She'd had plenty of time to prepare, and he knew she liked surprises—so he was surprised differently. She wore a long robe, down to the floor.

She smiled, raised a hand, and waggled her fingers. She looked adorable.

"Those are all you?" he said, thumb over his shoulder.

She beamed and took a bow.

"Prohibition?"

She tapped her nose.

"Don't you talk?"

She looked sad and put her hands over her ears.

"Deaf. Are you still deaf?" he exclaimed.

She shook her head, then waggled her fingers by her ear.

"The words don't make sense?"

She tapped her nose again.

"But you read lips."

Another tap.

Uneasily, he said, "How come you're not all foggy, like the others?"

She grinned. Then she held up a hand as if to stop traffic, pointed at Kevin sharply, and pointed toward her eyes a couple of times.

"I'm paying attention," he assured her.

She gave a pleased nod, then held up one finger; then she stuck her elbow out to the side and walked as if escorting a beau. Then she looked around furtively, hunched down a little, and began exaggeratedly tiptoeing along—still with her elbow out. Then she straightened up and made a show of looking around interestedly, and went over to a wall and ran her hand along it.

Then she held up two fingers; then she held her hands out as if clutching something to her, and pumped her hips. Then she puckered up and pushed one finger into her mouth a few times. Then she began to hike up the back of her robe—

"I get the picture. A couple snuck in here to screw extensively. How does that help you?"

She did the stop-traffic gesture again. Then she stepped backward, through her robe, leaving it standing where she'd been and retaining its shape. As Kevin stared, she laid the robe on the floor—still in shape—parted the front below the sash, and moved the sleeves up to the position of arms holding someone. Then she held up three fingers, moved off a little ways, and came strolling up, then acted as if she'd just noticed the robe. She smiled and rubbed her hands together, then got all foggy. The fog drifted into the open bottom of the robe, and some came out the neck and sleeves—and suddenly she was in focus, legs high, ankles crossed, head thrown back, mouth open.

She straightened her robe, got up, and took another bow.

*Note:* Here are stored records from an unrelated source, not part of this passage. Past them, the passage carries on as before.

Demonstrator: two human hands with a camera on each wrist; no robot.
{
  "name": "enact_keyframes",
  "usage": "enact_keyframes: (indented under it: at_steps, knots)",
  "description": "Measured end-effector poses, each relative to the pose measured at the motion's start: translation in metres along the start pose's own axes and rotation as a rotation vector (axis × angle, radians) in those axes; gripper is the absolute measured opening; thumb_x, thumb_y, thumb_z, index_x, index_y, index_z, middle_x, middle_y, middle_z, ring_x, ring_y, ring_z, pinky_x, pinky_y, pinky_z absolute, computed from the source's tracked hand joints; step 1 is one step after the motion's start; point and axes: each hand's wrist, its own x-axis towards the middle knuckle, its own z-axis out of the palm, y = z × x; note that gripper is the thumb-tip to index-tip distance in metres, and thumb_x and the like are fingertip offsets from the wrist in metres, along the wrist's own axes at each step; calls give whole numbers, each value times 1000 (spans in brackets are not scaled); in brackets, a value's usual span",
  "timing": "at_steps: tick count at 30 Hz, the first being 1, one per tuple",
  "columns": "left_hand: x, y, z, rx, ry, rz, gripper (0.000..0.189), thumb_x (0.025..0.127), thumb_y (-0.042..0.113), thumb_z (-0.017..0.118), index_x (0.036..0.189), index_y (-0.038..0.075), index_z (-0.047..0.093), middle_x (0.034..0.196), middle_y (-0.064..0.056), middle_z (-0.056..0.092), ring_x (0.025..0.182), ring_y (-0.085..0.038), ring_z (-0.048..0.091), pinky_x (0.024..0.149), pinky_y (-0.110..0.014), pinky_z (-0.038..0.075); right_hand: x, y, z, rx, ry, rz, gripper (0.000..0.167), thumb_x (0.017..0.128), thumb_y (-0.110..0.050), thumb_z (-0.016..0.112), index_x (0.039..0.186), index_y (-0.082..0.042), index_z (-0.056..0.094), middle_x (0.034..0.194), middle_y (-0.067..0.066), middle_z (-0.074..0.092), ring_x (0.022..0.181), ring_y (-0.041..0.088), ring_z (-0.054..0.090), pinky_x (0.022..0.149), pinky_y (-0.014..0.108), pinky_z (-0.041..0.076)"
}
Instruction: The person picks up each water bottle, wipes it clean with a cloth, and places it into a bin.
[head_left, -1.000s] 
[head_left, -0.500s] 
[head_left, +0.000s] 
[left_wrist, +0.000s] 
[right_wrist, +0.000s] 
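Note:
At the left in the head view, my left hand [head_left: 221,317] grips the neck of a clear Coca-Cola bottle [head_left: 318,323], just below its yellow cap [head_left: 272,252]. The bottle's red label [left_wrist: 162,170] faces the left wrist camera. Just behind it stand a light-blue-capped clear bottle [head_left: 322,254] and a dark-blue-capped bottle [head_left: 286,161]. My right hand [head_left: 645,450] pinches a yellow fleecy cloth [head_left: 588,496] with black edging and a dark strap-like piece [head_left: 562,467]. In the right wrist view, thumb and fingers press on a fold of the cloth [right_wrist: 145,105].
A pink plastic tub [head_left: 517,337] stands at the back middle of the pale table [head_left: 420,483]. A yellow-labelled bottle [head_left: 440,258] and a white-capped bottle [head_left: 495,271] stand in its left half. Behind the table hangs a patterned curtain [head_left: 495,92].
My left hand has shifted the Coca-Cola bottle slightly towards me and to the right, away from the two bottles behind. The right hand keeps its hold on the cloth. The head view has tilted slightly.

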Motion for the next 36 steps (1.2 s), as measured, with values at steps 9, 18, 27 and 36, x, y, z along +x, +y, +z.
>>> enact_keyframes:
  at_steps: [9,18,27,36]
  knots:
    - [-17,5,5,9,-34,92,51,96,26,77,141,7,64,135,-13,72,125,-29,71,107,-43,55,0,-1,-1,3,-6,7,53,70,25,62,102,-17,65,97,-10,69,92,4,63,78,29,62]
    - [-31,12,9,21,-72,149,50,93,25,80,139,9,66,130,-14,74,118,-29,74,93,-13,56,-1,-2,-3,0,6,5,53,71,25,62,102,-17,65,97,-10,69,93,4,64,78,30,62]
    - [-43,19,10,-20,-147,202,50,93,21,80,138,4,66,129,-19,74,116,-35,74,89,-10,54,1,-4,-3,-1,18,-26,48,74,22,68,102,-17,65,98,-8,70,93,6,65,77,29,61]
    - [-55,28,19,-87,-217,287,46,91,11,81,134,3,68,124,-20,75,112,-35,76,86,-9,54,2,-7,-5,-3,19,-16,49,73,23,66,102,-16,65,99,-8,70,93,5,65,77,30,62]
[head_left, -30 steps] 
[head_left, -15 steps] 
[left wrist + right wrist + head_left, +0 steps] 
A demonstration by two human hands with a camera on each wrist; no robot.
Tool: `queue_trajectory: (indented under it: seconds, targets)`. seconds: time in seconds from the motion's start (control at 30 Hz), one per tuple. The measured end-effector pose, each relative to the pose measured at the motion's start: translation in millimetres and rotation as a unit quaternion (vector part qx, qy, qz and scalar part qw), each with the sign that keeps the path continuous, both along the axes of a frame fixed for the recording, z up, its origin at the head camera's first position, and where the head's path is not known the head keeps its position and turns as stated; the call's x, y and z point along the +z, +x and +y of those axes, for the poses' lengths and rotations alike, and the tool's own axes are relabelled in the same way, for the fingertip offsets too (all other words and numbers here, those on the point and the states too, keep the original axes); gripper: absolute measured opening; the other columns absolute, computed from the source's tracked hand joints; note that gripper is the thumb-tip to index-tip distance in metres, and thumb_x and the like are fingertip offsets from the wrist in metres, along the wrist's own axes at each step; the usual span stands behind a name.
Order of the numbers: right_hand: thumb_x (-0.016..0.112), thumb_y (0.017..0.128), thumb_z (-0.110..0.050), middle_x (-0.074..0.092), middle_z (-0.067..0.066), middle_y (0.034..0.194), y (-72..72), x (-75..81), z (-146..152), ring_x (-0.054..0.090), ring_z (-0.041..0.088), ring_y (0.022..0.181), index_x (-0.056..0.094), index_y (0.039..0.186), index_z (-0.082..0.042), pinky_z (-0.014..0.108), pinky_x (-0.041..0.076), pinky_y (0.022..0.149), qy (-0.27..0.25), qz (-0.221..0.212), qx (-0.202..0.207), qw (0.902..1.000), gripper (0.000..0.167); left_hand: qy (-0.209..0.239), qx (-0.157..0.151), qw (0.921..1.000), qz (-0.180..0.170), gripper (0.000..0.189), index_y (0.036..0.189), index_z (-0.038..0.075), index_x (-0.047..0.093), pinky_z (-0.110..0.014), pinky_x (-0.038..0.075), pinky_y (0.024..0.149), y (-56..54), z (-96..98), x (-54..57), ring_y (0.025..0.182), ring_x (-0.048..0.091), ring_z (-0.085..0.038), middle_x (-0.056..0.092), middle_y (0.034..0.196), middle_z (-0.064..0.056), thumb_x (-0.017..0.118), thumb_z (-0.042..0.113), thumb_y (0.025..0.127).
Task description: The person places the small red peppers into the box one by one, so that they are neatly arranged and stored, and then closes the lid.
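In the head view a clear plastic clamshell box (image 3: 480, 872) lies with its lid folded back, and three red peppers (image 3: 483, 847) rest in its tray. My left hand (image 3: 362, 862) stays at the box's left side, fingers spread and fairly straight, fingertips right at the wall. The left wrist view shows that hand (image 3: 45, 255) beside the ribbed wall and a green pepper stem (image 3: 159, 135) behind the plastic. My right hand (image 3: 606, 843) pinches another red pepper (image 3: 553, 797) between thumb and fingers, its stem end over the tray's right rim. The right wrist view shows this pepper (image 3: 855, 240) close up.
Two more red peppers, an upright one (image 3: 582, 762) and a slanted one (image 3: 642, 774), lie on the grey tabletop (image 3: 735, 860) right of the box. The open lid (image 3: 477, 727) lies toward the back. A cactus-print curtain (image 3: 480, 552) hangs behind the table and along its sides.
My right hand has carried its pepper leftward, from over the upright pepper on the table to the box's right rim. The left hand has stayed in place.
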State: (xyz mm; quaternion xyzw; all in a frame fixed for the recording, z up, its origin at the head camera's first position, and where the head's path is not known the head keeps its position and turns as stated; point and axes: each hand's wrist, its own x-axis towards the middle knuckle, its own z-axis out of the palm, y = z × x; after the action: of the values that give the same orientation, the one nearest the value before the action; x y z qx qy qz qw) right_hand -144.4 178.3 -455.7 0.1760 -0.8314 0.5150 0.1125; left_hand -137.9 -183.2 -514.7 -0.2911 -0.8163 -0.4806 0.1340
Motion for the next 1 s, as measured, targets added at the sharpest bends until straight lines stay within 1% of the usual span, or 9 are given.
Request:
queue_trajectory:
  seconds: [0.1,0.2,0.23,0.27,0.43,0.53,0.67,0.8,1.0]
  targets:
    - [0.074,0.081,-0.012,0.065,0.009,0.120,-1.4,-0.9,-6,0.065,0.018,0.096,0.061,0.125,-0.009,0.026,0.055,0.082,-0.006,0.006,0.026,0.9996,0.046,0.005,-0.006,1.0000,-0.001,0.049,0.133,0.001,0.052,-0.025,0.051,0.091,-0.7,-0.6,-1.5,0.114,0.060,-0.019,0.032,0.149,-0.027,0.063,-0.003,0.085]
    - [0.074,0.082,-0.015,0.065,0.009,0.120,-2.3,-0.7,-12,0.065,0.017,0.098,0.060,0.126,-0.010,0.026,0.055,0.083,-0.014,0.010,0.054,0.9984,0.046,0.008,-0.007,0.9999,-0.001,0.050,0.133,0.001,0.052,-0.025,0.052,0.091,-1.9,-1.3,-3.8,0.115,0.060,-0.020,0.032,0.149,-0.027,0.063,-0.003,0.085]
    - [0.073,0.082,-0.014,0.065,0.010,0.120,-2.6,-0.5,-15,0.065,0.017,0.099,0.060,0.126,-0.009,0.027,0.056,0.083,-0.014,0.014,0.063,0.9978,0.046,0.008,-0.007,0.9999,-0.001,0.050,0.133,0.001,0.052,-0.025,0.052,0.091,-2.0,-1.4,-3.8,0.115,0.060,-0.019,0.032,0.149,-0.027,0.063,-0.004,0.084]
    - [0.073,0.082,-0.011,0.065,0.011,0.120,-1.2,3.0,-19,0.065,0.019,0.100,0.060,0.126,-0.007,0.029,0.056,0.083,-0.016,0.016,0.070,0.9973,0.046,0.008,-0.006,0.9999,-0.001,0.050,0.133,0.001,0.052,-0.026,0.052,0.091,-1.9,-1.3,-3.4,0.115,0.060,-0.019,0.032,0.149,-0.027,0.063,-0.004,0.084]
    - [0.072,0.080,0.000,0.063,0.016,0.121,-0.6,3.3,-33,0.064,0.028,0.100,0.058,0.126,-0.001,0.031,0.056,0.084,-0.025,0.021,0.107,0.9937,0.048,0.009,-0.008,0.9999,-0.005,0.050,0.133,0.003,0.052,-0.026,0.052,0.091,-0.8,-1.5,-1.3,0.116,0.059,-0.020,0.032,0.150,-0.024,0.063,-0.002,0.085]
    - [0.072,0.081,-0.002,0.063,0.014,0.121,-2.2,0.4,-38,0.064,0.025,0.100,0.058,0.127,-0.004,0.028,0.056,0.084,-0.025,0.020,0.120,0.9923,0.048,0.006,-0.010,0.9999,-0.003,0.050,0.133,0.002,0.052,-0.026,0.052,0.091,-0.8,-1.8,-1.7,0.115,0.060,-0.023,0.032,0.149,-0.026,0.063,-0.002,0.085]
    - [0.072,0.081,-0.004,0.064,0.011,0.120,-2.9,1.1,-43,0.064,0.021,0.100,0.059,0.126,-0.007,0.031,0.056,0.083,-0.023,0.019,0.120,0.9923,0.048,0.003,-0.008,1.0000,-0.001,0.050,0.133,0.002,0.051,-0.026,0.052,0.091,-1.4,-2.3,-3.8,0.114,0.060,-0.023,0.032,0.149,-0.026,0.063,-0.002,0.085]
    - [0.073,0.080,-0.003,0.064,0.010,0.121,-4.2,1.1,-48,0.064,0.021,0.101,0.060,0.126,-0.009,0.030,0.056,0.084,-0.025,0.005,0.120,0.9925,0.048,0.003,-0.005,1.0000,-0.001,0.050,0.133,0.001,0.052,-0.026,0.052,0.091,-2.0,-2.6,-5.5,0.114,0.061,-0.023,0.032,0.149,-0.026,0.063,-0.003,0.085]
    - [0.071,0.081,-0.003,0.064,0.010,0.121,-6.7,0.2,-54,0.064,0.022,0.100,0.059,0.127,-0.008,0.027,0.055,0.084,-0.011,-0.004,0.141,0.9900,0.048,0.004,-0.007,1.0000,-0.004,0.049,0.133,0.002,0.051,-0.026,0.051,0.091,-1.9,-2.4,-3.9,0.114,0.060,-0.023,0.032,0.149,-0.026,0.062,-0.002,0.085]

Kevin stuck his cigarette in his mouth and applauded. Then he said, "They must have had some session."

She gave him a knowing look. Then she held up four fingers. Then she held a hand to her jaw as if holding a phone, and moved her mouth very rapidly, pausing to roll her eyes up and pump her hips vigorously; then she moved her mouth some more. Then she held up the other hand and dropped the first, again holding a phone, but this time with big round eyes and a little round mouth. Then she hung up the imaginary phone, grabbed something to one side, took it in the crook of her elbow, and marched off as if dragging someone that way. Then she made more mouth motions, and phone gestures with alternating hands.

"Lots of couples, by the grapevine," Kevin said, and got another nose tap. "It doesn't hurt them?"

She shook her head rapidly, then clutched an imaginary partner and bucked her hips violently a few times. Then she straightened up, held up a hand, and ticked off fingers.

Kevin had to puzzle over this a moment. Then he guessed, "Multiple orgasms?"

She nodded several times, eyes big and bright.

"They don't get cold?"

She held up thumb and forefinger a little way apart. Then she clutched her hips and jiggled her hands. Then she held up her palms facing each other a couple of feet apart and moved them slowly together, just a few inches closer. Then she made a circle of thumb and forefinger, and nodded.

"They lose weight, and it's all right with them."

She looked pleased and pointed at him, once, tapping her nose once more.

"You must have been incredible at charades. I'm Kevin," he said.

She nodded, held a hand above her eyes, and pointed at him.

"Oh, been watching me."

She nodded again, then held up a hand. She removed the robe, then stood on tiptoe, held her hands up as if chinning herself on a wall, tilted her head up, and smooched the air. Then she redonned the robe, pointed at him, and blew him a kiss.

"I remember," he said, smiling. "I like you, too. What's your name?"

She made a face and shook her head.

"Don't like it? What should I call you?"

She held her hands before her collarbone, close together, fingers down; then she raised her lip to expose her front teeth and wiggled her nose a few times.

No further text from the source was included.